● TASK TO COMPLETE: Of the lines below, write out exactly those from the line with "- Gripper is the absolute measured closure" through the line with "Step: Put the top", both included, and skip the rest.

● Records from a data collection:

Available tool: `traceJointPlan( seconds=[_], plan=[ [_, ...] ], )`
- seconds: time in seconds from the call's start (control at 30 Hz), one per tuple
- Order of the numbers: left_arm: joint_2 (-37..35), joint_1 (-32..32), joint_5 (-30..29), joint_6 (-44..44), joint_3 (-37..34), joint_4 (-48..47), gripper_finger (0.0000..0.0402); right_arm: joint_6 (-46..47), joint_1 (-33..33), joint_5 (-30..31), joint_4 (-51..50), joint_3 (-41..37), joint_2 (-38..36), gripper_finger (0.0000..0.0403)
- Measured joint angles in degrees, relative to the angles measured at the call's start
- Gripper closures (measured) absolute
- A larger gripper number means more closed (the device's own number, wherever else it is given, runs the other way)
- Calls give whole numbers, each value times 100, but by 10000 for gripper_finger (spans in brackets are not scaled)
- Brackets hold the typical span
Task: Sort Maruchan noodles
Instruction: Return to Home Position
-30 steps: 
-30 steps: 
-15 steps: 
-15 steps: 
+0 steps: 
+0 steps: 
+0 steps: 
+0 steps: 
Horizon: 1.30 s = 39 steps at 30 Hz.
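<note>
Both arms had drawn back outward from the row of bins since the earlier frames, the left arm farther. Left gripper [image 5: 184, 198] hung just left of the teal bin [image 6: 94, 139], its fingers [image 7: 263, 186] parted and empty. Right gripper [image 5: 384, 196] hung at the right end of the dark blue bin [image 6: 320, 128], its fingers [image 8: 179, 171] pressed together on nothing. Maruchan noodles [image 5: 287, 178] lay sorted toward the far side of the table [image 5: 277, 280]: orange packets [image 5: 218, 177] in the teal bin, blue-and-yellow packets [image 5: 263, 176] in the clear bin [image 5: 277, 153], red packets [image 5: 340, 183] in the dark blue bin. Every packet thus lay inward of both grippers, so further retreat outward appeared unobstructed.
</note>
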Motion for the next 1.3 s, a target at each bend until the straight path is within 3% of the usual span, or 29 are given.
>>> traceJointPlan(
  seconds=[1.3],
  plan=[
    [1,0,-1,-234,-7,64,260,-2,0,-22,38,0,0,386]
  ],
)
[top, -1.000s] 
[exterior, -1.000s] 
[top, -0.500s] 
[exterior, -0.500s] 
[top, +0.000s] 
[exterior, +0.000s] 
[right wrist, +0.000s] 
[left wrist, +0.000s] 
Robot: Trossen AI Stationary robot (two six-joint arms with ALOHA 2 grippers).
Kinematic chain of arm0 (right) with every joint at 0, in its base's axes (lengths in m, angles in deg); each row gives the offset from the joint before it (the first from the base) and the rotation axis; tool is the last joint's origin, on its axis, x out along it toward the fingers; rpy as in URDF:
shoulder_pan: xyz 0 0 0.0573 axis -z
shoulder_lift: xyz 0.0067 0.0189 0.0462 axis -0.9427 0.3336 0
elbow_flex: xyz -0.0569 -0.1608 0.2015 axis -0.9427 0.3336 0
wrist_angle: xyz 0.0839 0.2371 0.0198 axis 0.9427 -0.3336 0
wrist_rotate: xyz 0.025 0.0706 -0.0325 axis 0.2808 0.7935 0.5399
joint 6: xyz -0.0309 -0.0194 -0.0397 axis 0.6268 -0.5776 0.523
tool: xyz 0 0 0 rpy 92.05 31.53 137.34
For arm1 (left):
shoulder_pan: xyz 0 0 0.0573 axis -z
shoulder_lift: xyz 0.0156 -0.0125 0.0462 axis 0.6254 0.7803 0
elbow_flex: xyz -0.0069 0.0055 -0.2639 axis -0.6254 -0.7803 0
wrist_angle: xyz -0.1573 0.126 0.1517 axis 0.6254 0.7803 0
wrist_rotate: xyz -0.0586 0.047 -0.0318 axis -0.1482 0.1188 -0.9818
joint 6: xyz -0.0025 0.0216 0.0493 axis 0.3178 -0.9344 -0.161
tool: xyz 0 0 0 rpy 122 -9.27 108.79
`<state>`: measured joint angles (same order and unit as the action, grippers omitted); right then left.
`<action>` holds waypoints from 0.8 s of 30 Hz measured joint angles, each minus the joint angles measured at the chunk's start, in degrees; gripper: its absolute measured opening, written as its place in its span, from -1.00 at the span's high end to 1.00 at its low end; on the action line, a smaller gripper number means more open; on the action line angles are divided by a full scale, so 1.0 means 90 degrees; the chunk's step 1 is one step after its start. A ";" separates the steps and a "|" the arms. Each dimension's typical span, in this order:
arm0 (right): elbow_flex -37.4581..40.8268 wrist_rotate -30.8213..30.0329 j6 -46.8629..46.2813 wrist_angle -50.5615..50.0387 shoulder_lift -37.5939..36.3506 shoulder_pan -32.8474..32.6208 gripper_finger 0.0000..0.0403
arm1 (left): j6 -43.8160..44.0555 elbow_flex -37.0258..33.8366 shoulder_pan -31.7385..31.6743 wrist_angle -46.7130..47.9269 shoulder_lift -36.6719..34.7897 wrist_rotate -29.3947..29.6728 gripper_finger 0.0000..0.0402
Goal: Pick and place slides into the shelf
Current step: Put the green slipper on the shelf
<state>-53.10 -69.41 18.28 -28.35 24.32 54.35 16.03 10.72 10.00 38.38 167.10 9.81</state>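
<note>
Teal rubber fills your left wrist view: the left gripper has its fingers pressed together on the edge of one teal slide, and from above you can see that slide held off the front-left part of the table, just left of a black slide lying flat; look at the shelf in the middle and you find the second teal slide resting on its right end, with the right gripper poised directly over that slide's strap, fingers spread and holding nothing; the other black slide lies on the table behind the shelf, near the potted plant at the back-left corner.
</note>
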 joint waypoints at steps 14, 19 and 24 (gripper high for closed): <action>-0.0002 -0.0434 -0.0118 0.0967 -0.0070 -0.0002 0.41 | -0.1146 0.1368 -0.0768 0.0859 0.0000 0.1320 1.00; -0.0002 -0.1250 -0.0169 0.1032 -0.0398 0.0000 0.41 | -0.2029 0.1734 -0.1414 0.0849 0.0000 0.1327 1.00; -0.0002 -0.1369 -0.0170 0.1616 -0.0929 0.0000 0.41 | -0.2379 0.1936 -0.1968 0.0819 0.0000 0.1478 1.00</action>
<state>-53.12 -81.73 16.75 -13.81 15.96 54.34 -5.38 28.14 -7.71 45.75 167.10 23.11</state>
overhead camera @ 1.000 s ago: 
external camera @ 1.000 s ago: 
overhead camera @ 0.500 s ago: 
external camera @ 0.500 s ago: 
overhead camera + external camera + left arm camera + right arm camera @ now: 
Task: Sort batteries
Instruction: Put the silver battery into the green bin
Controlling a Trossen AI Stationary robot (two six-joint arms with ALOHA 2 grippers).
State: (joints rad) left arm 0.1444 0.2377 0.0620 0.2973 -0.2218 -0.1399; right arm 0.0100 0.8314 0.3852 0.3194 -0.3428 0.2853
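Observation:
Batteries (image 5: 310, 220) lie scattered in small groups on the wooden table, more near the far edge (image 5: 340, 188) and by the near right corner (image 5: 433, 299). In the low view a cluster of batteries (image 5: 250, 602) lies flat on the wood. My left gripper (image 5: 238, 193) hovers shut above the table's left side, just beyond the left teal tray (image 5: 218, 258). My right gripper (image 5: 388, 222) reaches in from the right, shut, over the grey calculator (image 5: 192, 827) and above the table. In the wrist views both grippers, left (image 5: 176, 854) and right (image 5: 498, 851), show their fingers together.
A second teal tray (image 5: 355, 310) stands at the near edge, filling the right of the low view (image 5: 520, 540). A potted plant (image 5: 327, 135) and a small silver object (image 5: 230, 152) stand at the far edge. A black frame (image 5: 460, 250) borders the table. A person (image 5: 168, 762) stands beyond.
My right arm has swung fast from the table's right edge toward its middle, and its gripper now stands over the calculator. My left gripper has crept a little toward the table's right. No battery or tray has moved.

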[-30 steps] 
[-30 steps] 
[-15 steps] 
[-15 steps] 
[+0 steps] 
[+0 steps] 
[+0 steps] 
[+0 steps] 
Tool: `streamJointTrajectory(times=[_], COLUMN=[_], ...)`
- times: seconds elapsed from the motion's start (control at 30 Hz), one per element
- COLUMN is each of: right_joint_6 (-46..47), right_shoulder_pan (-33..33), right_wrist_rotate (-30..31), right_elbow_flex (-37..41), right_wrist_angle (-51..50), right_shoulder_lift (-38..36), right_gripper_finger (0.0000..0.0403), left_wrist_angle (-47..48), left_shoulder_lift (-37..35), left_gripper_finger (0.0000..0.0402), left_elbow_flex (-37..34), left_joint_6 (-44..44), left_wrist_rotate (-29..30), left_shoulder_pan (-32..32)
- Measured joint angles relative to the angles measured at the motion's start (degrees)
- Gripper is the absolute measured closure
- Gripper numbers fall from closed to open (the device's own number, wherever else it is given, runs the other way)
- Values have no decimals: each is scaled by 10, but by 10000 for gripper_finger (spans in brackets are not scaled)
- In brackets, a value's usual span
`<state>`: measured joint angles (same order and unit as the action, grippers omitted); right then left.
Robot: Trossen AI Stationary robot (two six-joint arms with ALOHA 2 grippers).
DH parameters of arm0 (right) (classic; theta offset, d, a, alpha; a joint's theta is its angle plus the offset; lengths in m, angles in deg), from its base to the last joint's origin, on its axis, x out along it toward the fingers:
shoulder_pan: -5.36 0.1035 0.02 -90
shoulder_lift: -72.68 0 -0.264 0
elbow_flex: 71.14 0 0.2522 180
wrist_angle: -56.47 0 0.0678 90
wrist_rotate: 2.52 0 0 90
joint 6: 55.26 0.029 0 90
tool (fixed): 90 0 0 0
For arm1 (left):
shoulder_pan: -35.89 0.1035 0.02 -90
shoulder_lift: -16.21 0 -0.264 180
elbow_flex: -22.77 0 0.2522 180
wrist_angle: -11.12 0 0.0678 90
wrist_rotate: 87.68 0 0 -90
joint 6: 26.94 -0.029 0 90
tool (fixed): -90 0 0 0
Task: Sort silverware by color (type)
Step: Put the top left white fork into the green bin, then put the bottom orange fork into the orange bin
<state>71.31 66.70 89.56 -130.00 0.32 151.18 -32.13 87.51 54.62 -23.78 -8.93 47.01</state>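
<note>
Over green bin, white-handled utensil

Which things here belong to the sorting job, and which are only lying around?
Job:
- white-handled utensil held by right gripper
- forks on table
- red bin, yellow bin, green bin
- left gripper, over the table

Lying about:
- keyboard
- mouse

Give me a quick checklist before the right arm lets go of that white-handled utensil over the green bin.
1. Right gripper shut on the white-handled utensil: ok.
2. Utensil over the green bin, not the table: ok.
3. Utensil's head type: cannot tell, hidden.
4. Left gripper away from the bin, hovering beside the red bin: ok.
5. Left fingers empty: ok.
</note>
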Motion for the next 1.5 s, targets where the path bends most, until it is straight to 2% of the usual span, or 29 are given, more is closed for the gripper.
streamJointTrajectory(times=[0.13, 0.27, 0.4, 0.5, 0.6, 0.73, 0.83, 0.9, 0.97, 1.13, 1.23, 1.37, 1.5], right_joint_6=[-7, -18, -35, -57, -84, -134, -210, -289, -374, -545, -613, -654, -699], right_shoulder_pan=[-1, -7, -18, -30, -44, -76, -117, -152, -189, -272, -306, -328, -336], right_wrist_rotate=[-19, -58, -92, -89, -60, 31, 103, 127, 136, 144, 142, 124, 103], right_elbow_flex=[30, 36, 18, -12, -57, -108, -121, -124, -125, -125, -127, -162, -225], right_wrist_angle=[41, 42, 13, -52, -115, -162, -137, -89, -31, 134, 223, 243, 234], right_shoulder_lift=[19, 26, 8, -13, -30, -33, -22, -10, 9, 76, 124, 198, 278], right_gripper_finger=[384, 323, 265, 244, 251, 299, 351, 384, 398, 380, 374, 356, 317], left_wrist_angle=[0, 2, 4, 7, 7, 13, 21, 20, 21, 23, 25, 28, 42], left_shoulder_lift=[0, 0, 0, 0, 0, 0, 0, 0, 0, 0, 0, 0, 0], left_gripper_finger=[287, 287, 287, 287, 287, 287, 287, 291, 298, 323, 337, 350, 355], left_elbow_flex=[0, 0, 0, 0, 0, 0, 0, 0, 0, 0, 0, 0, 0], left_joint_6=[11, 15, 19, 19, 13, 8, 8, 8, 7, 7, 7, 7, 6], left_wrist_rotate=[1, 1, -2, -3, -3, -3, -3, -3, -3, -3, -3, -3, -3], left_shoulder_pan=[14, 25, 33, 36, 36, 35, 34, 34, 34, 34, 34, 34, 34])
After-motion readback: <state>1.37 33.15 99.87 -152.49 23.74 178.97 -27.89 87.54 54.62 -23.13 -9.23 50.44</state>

● FINISHED TASK:
- Gripper is the absolute measured closure
- Gripper numbers fall from closed to open (the device's own number, wherever else it is given, runs the other way)
- Values have no decimals: each is scaled by 10, but by 10000 for gripper_finger (spans in brackets are not scaled)
- In brackets, a value's usual span
`<state>`: measured joint angles (same order and unit as the action, grippers omitted); right then left.
Robot: Trossen AI Stationary robot (two six-joint arms with ALOHA 2 grippers).
DH parameters of arm0 (right) (classic; theta offset, d, a, alpha; a joint's theta is its angle plus the offset; lengths in m, angles in deg), from its base to the last joint's origin, on its axis, x out along it toward the fingers:
shoulder_pan: -5.36 0.1035 0.02 -90
shoulder_lift: -72.68 0 -0.264 0
elbow_flex: 71.14 0 0.2522 180
wrist_angle: -56.47 0 0.0678 90
wrist_rotate: 2.52 0 0 90
joint 6: 55.26 0.029 0 90
tool (fixed): 90 0 0 0
For arm1 (left):
shoulder_pan: -35.89 0.1035 0.02 -90
shoulder_lift: -16.21 0 -0.264 180
elbow_flex: -22.77 0 0.2522 180
wrist_angle: -11.12 0 0.0678 90
wrist_rotate: 87.68 0 0 -90
joint 6: 26.94 -0.029 0 90
tool (fixed): -90 0 0 0
Task: Sort silverware by color (type)
Step: Put the top left white fork into the green bin, then put the bottom orange fork into the orange bin

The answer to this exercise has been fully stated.